Selon des sources sécuritaires, l’individu aurait cherché à accéder aux lieux où se tenait l’événement commémoratif, placé sous haute surveillance en raison de la présence du Chef de l’État congolais et de plusieurs délégations internationales. L’opération de neutralisation, menée avec discrétion, a permis de mettre fin à cette tentative d’intrusion sans incident majeur.
L’arrestation de cet agent rwandais, soupçonné de liens opérationnels directs avec le M23, relance le débat sur les risques sécuritaires persistants liés aux activités de ce mouvement armé actif dans l’Est de la RDC. Plusieurs experts estiment que ce coup de filet confirme l’importance de la vigilance des services de sécurité congolais et de leurs partenaires internationaux face aux menaces transnationales.
Le gouvernement congolais n’a pas encore réagi officiellement à cette interpellation.

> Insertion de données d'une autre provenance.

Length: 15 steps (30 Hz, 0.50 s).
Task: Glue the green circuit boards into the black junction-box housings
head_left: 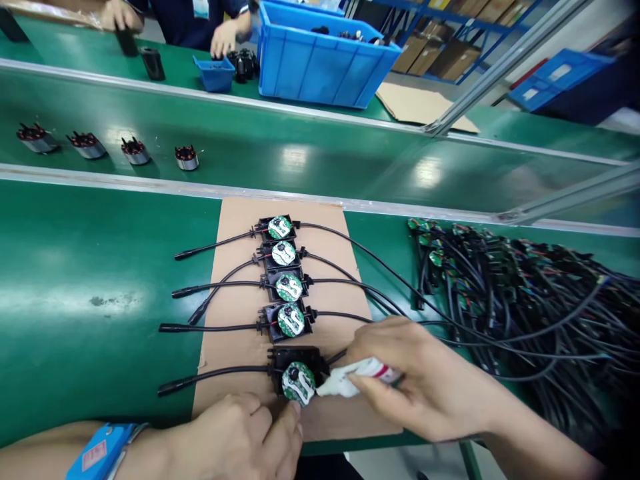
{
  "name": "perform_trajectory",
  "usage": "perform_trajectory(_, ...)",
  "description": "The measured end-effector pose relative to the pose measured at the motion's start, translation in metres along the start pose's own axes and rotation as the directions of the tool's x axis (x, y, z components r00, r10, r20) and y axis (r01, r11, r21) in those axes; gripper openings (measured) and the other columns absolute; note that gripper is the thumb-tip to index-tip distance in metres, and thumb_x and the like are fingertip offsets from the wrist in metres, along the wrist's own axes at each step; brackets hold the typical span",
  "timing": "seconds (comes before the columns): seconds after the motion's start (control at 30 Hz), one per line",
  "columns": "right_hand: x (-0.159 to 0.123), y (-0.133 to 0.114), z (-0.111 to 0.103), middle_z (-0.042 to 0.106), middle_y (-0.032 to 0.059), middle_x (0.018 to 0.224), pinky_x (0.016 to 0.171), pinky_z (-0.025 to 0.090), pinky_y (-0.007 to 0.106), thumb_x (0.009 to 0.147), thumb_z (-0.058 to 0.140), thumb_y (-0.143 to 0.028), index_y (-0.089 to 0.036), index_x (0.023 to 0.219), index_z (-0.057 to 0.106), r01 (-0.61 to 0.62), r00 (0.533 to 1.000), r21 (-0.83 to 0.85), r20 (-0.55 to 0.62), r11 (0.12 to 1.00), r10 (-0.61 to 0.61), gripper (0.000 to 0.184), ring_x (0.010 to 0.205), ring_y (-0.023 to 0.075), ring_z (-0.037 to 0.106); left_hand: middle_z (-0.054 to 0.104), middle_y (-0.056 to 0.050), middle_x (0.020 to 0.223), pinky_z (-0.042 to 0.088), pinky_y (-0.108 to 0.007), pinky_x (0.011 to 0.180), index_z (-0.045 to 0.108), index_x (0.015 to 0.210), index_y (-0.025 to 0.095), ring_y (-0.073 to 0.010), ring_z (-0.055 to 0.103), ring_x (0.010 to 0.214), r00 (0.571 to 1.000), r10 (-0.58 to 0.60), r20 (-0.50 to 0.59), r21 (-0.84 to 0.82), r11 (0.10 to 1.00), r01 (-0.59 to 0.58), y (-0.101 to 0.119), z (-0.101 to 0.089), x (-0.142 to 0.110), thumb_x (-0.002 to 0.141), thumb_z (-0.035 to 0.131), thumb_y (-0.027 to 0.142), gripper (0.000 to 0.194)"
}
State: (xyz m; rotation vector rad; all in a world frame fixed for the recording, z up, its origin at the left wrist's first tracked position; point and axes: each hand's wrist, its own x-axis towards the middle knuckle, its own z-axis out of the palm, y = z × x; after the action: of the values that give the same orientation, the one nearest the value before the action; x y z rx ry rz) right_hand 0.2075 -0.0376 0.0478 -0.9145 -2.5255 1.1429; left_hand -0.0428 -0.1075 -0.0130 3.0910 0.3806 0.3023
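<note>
My right hand (405, 380) is closed around a white glue tube (353, 379), its nozzle pointing left at the edge of a round green circuit board (299, 383). That board carries a white bead and sits at a black plastic housing (300, 353) with a cable (215, 377) running off to the left. At the board's lower edge, the fingers of my left hand (250, 433) are closed on it; the fingertips are partly hidden. Beyond it, several similar boards with white beads, such as one board (291, 320), lie in black housings in a column.
A cardboard sheet (235, 360) lies under the housings. On the right is a large heap of black cables with boards (505, 287). Several copper-wound stators (187, 158) stand behind the rail. Across the bench are a blue crate (325, 63) and a co-worker's hands (225, 39).
</note>
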Motion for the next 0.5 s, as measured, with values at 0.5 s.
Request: perform_trajectory(0.5, 0.037, 0.167, -0.096, 0.061, 0.0056, 0.102, 0.072, 0.054, 0.033, 0.095, 0.053, -0.036, -0.013, 0.110, 0.058, -0.404, 0.352, 0.482, -0.703, 0.778, 0.618, 0.028, 0.084, 0.0156, 0.062, 0.073, -0.004, 0.092, 0.038, -0.025, 0.037, 0.065, 0.097, 0.015, -0.0108, 0.053, 0.046, 0.885, -0.045, -0.464, 0.053, 0.996, 0.079, 0.000, 0.042, 0.003, 0.090, 0.047, 0.011, 0.019)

Toutefois, des observateurs y voient une preuve de la détermination des autorités à protéger l’intégrité du territoire national et la sécurité de ses représentants à l’étranger.
Cette arrestation intervient dans un contexte régional tendu, marqué par la recrudescence des attaques attribuées au M23 dans le Nord-Kivu et par des accusations récurrentes de soutien de la part du Rwanda à ce mouvement rebelle, accusations régulièrement rejetées par Kigali.
L’affaire devrait faire l’objet d’une enquête approfondie afin d’identifier les véritables intentions de l’individu et d’évaluer d’éventuelles ramifications.